____ Data for this task
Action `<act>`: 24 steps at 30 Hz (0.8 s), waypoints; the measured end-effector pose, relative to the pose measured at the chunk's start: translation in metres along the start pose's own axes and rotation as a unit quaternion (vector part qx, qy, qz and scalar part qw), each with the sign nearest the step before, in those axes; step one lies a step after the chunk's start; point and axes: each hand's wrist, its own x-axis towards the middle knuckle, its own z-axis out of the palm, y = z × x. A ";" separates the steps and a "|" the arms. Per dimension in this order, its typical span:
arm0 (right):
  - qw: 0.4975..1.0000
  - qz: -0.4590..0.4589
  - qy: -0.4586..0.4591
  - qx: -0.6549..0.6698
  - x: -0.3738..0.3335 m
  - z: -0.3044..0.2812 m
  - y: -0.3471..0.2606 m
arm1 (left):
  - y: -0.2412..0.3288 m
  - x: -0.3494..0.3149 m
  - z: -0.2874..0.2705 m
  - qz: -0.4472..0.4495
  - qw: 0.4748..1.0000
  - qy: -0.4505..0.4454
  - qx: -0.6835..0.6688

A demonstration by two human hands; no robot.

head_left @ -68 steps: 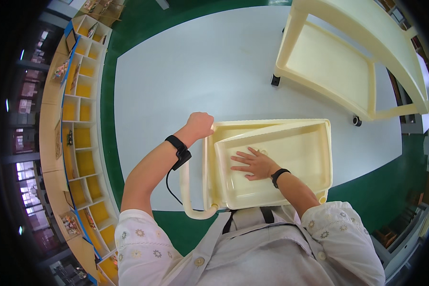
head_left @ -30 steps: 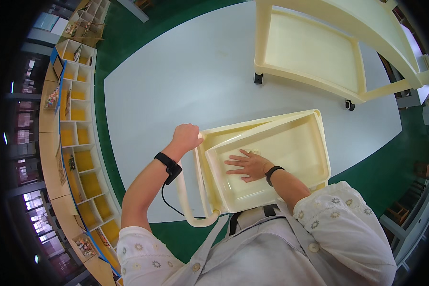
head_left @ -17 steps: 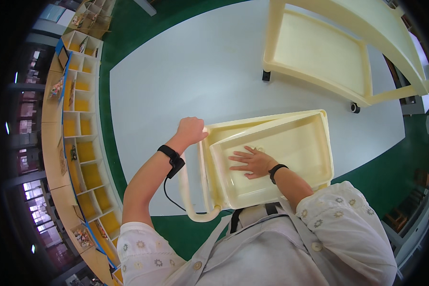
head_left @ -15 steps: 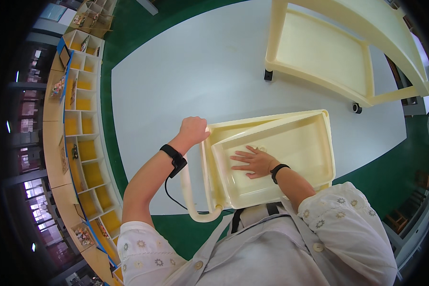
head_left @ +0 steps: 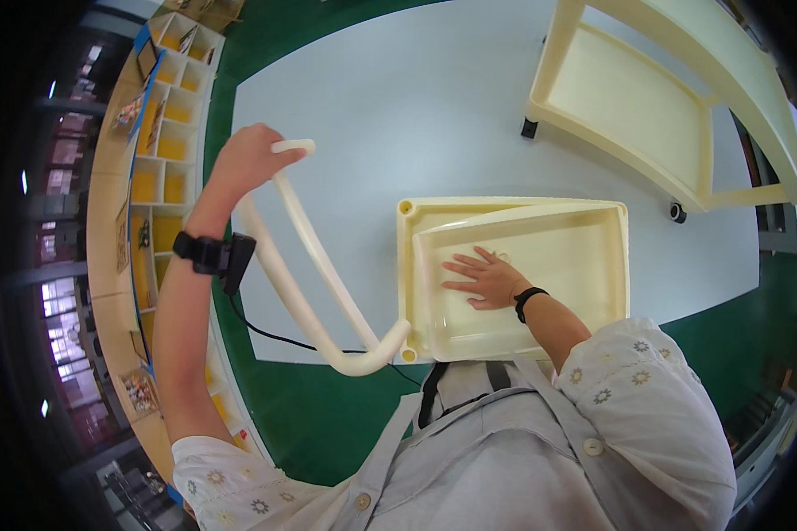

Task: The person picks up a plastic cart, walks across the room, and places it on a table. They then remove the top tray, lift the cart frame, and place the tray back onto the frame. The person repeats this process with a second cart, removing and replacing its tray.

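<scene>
My left hand (head_left: 250, 157) is closed round the far end of a cream U-shaped tube frame (head_left: 285, 292) with a thin crossbar. The frame is tilted left of the trays, and its near curved end is close to the near left corner hole of the outer tray. That cream outer tray (head_left: 407, 279) shows a round hole at each left corner. A second, shallower-looking cream tray (head_left: 584, 265) sits slightly askew inside it. My right hand (head_left: 487, 279) lies flat on this inner tray's floor, fingers spread, holding nothing.
A cream cart section (head_left: 629, 97) with black casters (head_left: 529, 128) stands at the far right of the white table (head_left: 354, 115). White cubby shelves (head_left: 173, 146) with yellow backs run along the left. A black cable (head_left: 274, 336) hangs from my left wrist device.
My left hand has lifted the tube frame away from the outer tray's left side, moving left and away from me. Both left corner holes now show. My right hand stays flat in the inner tray.
</scene>
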 end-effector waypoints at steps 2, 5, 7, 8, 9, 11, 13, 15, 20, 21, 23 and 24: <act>1.000 -0.001 0.004 -0.009 0.001 -0.002 -0.003 | -0.023 -0.030 -0.009 -0.069 0.994 -0.015 -0.087; 1.000 -0.009 0.004 -0.021 -0.001 0.000 -0.001 | -0.056 -0.094 0.015 -0.201 0.944 -0.006 -0.261; 0.999 -0.014 0.023 -0.018 -0.001 0.005 -0.002 | -0.062 -0.135 0.039 -0.262 0.895 0.063 -0.355; 0.999 -0.019 0.036 -0.015 -0.001 0.008 -0.003 | -0.064 -0.151 0.057 -0.280 0.866 0.086 -0.406; 0.999 -0.022 0.048 -0.012 -0.001 0.005 -0.004 | -0.063 -0.165 0.077 -0.296 0.832 0.107 -0.457; 1.000 0.009 -0.006 0.020 0.005 -0.005 -0.004 | -0.048 -0.184 0.106 -0.305 0.785 0.133 -0.522; 0.955 0.102 0.024 0.276 0.012 -0.032 -0.014 | -0.005 -0.198 0.119 -0.317 0.760 0.143 -0.550; 0.941 0.106 -0.001 0.323 0.013 -0.033 0.013 | 0.028 -0.202 0.123 -0.297 0.744 0.151 -0.580; 0.861 0.147 0.195 0.446 -0.053 -0.061 0.035 | 0.101 -0.196 0.151 -0.242 0.700 0.090 -0.666; 0.777 0.238 0.231 0.536 -0.074 -0.067 0.039 | 0.114 -0.193 0.161 -0.236 0.698 0.073 -0.672; 0.675 0.358 0.297 0.572 -0.125 -0.080 0.046 | 0.144 -0.182 0.179 -0.218 0.701 0.033 -0.678; 0.676 0.392 0.329 0.531 -0.155 -0.084 0.047 | 0.158 -0.177 0.187 -0.207 0.706 0.011 -0.677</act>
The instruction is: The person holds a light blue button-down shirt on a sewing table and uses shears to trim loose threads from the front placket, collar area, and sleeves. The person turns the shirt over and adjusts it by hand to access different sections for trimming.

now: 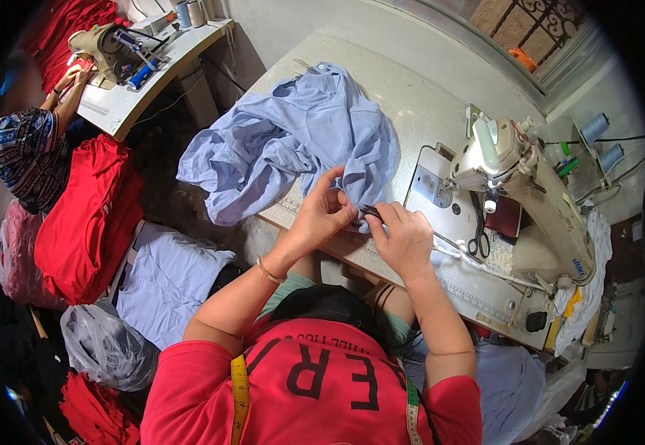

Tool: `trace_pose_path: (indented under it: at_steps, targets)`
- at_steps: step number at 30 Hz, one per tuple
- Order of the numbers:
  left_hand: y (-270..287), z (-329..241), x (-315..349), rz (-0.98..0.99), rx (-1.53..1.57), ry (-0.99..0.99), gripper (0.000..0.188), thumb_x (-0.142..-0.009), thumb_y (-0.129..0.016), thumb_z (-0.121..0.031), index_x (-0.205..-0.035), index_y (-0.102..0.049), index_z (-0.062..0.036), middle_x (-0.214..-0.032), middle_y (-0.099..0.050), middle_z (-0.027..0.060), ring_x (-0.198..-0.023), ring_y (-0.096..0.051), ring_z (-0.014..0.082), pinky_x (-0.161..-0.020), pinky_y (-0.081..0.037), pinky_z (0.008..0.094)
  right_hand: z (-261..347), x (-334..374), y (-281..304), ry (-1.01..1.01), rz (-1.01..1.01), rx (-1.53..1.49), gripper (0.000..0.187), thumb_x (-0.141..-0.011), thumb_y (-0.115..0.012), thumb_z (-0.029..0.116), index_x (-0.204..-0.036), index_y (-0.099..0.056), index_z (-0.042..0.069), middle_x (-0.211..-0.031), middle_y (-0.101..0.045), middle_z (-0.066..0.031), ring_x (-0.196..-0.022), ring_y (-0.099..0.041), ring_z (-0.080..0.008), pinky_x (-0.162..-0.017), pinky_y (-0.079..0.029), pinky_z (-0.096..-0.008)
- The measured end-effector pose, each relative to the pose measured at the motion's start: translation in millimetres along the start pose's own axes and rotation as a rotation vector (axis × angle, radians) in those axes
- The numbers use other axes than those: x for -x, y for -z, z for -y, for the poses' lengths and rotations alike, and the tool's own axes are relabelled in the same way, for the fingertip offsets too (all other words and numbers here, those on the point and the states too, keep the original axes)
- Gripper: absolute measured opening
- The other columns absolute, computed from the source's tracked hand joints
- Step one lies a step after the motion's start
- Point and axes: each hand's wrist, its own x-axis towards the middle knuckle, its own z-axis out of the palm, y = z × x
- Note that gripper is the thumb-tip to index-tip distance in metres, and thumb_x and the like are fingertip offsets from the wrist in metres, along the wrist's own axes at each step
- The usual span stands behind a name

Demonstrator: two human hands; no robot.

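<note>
A crumpled light blue shirt [300, 133] lies on the sewing table [426, 104], its near end hanging over the front edge. My left hand [321, 216] pinches that near end of the cloth between thumb and fingers, close to the table edge. Just right of it, my right hand [405, 239] is closed around a small dark tool [371, 212] that looks like thread snips. The tool's tip meets the cloth beside my left fingertips. Most of the tool is hidden by my right fingers, so its blades cannot be made out.
Right of my hands stands a white sewing machine [500, 156]; black scissors [478, 231] and a dark red block [503, 216] lie by it. Blue thread spools [595, 127] sit behind. At left are red garments [89, 222], folded blue cloth [163, 282] and a co-worker [33, 141] at another machine.
</note>
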Motion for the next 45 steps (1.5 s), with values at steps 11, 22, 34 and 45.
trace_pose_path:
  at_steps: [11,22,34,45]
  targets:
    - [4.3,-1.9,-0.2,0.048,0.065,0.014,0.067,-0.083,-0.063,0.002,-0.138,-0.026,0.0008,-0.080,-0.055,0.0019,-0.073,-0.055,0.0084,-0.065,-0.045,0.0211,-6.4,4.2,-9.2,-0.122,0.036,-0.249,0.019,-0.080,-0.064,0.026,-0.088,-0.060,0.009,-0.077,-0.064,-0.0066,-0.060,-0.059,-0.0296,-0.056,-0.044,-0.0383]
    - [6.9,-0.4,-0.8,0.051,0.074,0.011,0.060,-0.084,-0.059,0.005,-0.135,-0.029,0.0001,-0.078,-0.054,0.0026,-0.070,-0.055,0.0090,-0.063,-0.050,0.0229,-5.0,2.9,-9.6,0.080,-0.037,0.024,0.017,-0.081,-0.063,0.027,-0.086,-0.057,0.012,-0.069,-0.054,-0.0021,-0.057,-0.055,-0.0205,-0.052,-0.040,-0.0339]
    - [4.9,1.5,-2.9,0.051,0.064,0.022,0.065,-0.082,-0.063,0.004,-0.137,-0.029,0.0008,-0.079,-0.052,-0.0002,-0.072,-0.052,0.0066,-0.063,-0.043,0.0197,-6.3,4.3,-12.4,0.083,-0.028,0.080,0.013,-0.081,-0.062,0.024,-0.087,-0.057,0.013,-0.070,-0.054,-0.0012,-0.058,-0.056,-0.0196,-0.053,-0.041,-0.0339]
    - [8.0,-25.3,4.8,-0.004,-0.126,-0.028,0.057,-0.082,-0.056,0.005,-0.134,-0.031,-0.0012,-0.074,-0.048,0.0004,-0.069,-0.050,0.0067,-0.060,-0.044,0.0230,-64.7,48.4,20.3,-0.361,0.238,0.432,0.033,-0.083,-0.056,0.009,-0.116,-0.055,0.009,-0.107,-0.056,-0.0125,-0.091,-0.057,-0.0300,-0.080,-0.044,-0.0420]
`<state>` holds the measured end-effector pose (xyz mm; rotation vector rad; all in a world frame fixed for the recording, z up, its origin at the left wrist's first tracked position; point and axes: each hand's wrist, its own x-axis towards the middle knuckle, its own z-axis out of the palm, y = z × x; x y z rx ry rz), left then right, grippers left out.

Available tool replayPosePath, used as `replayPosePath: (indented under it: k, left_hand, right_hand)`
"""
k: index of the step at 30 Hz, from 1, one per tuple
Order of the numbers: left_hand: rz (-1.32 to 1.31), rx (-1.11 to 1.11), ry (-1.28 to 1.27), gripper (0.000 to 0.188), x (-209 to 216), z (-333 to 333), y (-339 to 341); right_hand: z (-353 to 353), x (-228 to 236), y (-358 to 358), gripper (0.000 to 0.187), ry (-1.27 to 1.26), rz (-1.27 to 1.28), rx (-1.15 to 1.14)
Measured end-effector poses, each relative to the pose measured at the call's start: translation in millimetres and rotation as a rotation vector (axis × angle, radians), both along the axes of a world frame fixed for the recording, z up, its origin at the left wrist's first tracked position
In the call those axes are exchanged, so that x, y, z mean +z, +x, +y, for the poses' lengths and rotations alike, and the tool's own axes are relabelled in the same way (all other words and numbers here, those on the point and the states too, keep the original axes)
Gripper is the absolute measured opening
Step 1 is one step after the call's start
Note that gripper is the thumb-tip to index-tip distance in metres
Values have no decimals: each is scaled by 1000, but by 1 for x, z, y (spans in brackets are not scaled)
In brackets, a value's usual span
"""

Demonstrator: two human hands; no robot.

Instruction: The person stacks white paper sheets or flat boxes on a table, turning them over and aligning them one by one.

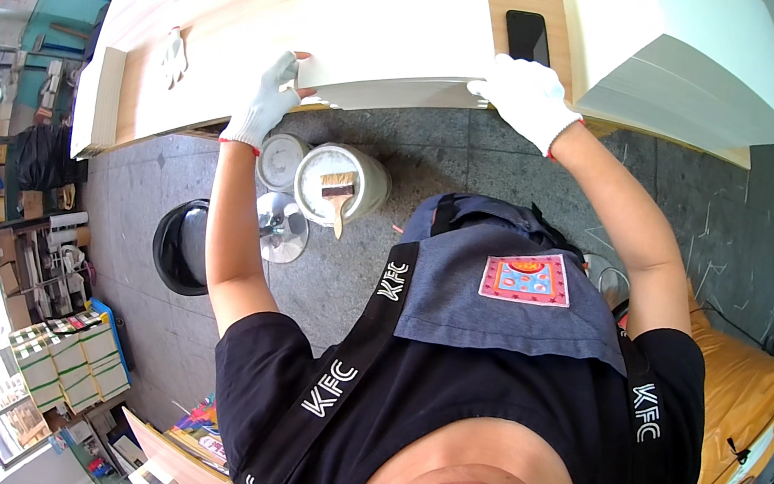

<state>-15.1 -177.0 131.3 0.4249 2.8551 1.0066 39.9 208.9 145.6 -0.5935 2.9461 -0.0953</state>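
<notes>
A stack of large white sheets (pixel 397 16) lies on the wooden table, its near edge facing me. My left hand (pixel 272 102), in a white glove with bare fingertips, is closed around the stack's near left corner. At the near right corner, my right hand (pixel 529 100), also gloved in white, has its fingers curled over the sheets' edge; its fingertips are partly hidden. Just beyond the right hand a black smartphone (pixel 527 37) rests on the table. How many sheets each hand grips I cannot make out.
A taller white paper stack (pixel 677 70) stands at the right. A loose white glove (pixel 175 58) lies at the left of the table (pixel 142 92). Below the table edge, a paintbrush (pixel 338 196) rests on a white bucket (pixel 381 185). A black tub (pixel 184 245) sits on the floor.
</notes>
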Motion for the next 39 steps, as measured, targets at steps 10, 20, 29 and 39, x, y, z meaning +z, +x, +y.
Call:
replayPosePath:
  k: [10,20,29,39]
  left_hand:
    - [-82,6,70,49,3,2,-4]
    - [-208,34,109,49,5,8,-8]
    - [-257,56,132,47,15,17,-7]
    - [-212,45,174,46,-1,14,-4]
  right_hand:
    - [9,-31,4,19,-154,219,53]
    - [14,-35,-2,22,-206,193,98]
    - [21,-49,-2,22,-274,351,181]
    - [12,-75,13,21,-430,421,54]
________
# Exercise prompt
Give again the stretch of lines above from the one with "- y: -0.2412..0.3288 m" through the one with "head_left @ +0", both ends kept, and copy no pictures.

# Answer box
  - y: -0.2412..0.3288 m
  - x: -0.3494..0.3149 m
  - z: -0.2874..0.2705 m
  - qz: -0.4472..0.4495
  - qw: 0.4748..1.0000
  - qy: -0.4505..0.4454
  - qx: -0.6835..0.6688

A demonstration by two human hands; no robot.

head_left @ -68 steps: 
head_left @ -30 steps: 
head_left @ -17 steps: 
head_left @ -15 steps: 
head_left @ +0 steps: 

For this exercise, nothing further remains to be done.